_What you need to do_:
Take from the data every line in which the word "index" is found.

--- --- ---

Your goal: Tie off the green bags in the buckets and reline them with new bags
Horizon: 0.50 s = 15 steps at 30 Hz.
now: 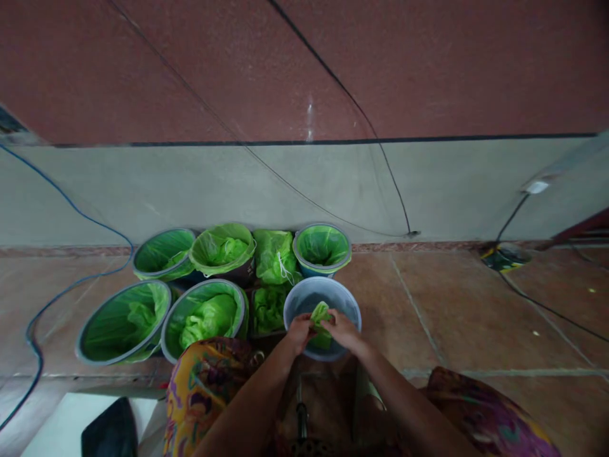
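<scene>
Over the middle of the grey basin [333, 291] is a light-green crumpled piece [320, 311]; the left hand [301, 331] and right hand [343, 329] have fingers clamped on its opposite sides; beyond the far rim stands a green-lined bucket [327, 237].
</scene>
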Motion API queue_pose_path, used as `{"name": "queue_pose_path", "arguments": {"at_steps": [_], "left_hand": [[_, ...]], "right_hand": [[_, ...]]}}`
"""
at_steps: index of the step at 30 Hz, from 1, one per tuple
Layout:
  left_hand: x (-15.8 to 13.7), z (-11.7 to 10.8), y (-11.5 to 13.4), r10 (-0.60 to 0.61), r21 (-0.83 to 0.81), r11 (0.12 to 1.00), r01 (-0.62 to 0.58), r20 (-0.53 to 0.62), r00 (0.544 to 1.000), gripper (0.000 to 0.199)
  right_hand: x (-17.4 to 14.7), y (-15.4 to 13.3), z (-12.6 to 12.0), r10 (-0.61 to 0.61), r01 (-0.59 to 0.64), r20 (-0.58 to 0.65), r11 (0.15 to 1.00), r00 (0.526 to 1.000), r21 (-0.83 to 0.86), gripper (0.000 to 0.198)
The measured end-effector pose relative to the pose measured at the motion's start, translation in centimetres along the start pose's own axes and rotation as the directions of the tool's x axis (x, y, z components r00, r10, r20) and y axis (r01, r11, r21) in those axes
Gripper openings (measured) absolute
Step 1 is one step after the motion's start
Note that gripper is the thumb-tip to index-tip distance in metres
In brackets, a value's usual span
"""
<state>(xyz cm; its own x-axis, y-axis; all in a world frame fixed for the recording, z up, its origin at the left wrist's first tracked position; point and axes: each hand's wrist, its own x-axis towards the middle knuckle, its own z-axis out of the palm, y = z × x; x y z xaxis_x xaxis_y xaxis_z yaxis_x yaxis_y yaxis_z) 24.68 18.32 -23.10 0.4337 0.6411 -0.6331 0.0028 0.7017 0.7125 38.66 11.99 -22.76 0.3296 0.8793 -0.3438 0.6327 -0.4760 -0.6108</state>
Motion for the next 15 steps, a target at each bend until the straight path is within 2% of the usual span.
{"name": "queue_pose_path", "arguments": {"at_steps": [2, 6, 8, 11, 14, 15], "left_hand": [[0.7, 0.1, -0.8, 0.001, 0.0, 1.0, -0.001, -0.021, 1.0, 0.018], [1.9, 0.1, -1.3, 0.062, 0.027, 0.998, -0.059, -0.148, 0.987, 0.018], [2.5, 0.1, -1.3, 0.079, 0.016, 0.997, -0.077, -0.2, 0.977, 0.018], [3.1, 0.1, -1.0, 0.105, 0.002, 0.994, -0.109, -0.285, 0.953, 0.019], [3.4, 0.0, -0.6, 0.14, 0.021, 0.99, -0.142, -0.348, 0.927, 0.018], [3.5, -0.1, -0.5, 0.154, 0.035, 0.988, -0.152, -0.358, 0.921, 0.018]], "right_hand": [[0.1, -0.1, 1.4, 0.017, -0.018, 0.029, 1.0, 0.999, 0.009, 0.044], [0.2, 0.1, 2.3, 0.052, -0.051, 0.043, 0.999, 0.998, -0.018, 0.028], [0.1, 0.2, 1.7, 0.075, -0.075, -0.01, 0.996, 0.997, 0.056, 0.028], [-0.4, 0.4, -0.2, 0.178, -0.159, -0.124, 0.976, 0.976, 0.15, 0.036], [-1.8, 1.6, -2.1, 0.304, -0.279, -0.216, 0.95, 0.928, 0.138, 0.041], [-2.5, 2.3, -2.6, 0.301, -0.281, -0.211, 0.952, 0.93, 0.12, 0.041]]}}
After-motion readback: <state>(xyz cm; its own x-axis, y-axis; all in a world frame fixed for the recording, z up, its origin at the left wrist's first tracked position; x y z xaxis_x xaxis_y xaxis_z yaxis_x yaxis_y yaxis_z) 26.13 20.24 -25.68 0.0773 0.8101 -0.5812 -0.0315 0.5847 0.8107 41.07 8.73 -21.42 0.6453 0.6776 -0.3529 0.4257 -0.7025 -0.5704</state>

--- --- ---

_Completed exercise_:
at_steps: index of the step at 30 Hz, from 1, one per tuple
Note that gripper is the thumb-tip to index-tip distance in metres

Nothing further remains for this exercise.